In the U.S. market alone, food-related economic losses amount to approximately $382 billion annually, with direct losses at the retail stage reaching about $161 billion. Korea is no exception. According to analysis by the Korea Rural Economic Institute (KREI), domestic agricultural food waste has increased by 15.8% over the past five years, with annual economic costs reaching approximately 20 trillion KRW. The fact that a significant share of this loss originates from the fresh food category only underscores the severity of the problem.

So why does so much food end up wasted? One fundamental cause is inaccurate demand forecasting. If you could know exactly how much would sell tomorrow, you'd order precisely that amount. But in practice, reading "tomorrow's demand" accurately is anything but simple. Seasonal shifts, sudden weather events, promotions, holiday periods, competitor pricing — a web of variables interacts in complex ways. This is precisely where AI-powered demand forecasting systems become essential.

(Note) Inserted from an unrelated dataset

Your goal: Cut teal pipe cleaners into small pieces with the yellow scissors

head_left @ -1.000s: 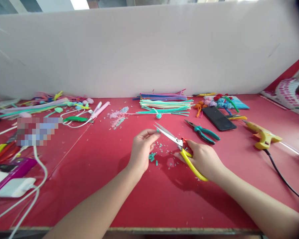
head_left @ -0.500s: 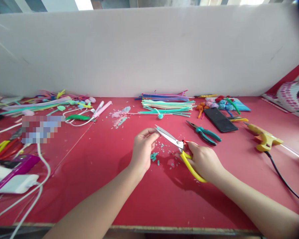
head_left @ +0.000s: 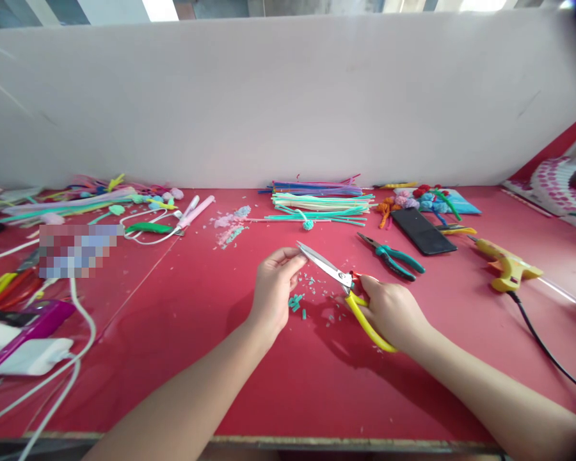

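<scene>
My right hand (head_left: 394, 312) is wrapped round the handles of yellow-and-red scissors (head_left: 324, 264), whose blades point up and left. The blade tips meet the fingertips of my left hand (head_left: 274, 288), which is closed in a pinch; whatever lies between the fingers is too small to make out. Below the blades, small teal cut pieces (head_left: 295, 302) and pale scraps lie on the red table (head_left: 182, 358). Behind the hands sits a small teal pompom (head_left: 308, 225) with a pale stem.
Bundled pipe cleaners (head_left: 321, 203) lie at the back. To the right are pliers (head_left: 396, 259), a black phone (head_left: 423, 232) and a yellow glue gun (head_left: 513, 266). White cables (head_left: 84, 307) and tools crowd the left side.
The view has shifted very slightly. Both hands and the scissors hold nearly the same pose.
</scene>
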Tool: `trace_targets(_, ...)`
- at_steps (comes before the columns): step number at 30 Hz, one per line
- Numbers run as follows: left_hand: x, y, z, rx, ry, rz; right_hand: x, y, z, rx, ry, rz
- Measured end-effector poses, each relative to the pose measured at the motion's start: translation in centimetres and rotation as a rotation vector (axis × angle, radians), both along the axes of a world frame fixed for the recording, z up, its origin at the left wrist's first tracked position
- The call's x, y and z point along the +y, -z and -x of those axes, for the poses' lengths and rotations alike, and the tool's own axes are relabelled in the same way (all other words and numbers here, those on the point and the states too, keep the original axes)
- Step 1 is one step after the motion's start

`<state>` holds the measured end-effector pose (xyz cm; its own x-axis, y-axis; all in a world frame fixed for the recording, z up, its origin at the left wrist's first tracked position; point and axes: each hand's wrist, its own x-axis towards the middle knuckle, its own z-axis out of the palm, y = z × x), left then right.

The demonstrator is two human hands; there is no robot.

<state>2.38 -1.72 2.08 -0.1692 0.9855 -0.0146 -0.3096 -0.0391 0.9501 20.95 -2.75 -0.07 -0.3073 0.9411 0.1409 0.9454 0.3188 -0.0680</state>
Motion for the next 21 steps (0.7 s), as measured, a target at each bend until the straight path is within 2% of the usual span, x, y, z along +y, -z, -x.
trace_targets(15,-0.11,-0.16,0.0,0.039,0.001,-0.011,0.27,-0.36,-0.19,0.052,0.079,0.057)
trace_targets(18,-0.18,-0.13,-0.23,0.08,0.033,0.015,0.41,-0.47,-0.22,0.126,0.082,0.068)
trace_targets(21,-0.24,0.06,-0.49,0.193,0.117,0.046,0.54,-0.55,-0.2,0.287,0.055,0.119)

Why Traditional Forecasting Methods Fall Short for Fresh Food

View of a fresh produce section in a grocery store featuring various vegetables and organic food items on display.

For decades, the retail industry's go-to demand forecasting tools have been traditional statistical models like ARIMA (Autoregressive Integrated Moving Average) and exponential smoothing. These models analyze trends and recurring patterns in historical sales data to project future demand, and they've delivered reasonable performance for products with relatively stable demand patterns.

Fresh food, however, is a different story. When a heatwave hits, demand for watermelons and cold beverages spikes overnight. When a sudden downpour strikes, vegetable sales drop off a cliff. And families planning a weekend barbecue can change their buying plans entirely based on a single weather forecast.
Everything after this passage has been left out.